▶ _Task instructions_:
Retype every line of the data below, starting with the first and ending with the line that contains "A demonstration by", but leave out the pictures.
=-=-=
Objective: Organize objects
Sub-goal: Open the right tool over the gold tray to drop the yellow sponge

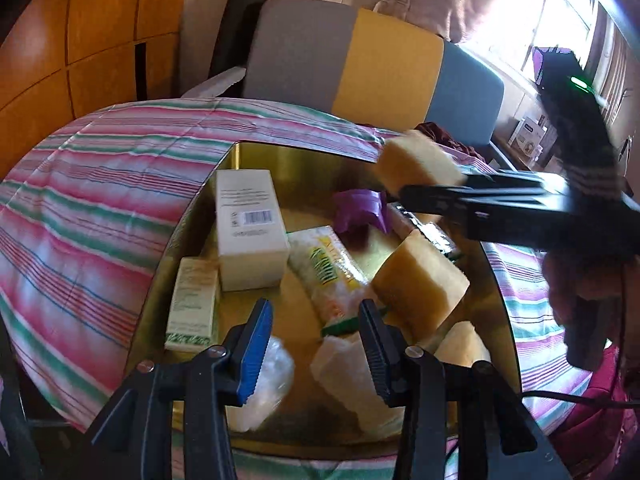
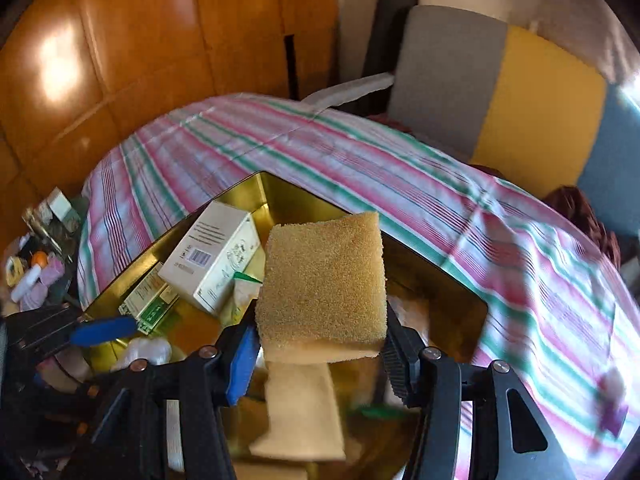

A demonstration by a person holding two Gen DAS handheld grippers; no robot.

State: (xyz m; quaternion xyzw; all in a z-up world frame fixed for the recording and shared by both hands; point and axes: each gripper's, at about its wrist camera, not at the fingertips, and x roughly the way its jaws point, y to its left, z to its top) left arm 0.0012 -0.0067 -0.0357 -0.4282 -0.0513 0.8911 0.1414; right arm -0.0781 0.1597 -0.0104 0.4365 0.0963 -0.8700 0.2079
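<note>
A home, likely a bedroom or living room: a striped cloth (image 1: 104, 184) covers the surface mid-frame, glossy wooden wardrobe doors (image 2: 120, 40) fill the upper left, a cushioned seat back (image 1: 360, 60) stands behind, and a sunlit window (image 1: 560, 12) glows upper right.

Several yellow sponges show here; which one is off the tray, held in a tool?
The sponge clamped in the right tool, raised above the gold tray. The other sponge lies loose in the tray among the boxes.
</note>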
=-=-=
▶ _Task result_:
Objective: Organize objects
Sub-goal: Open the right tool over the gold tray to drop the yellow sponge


A demonstration by a person holding two Gen DAS handheld grippers; no robot.

For this exercise, nothing more remains to be given.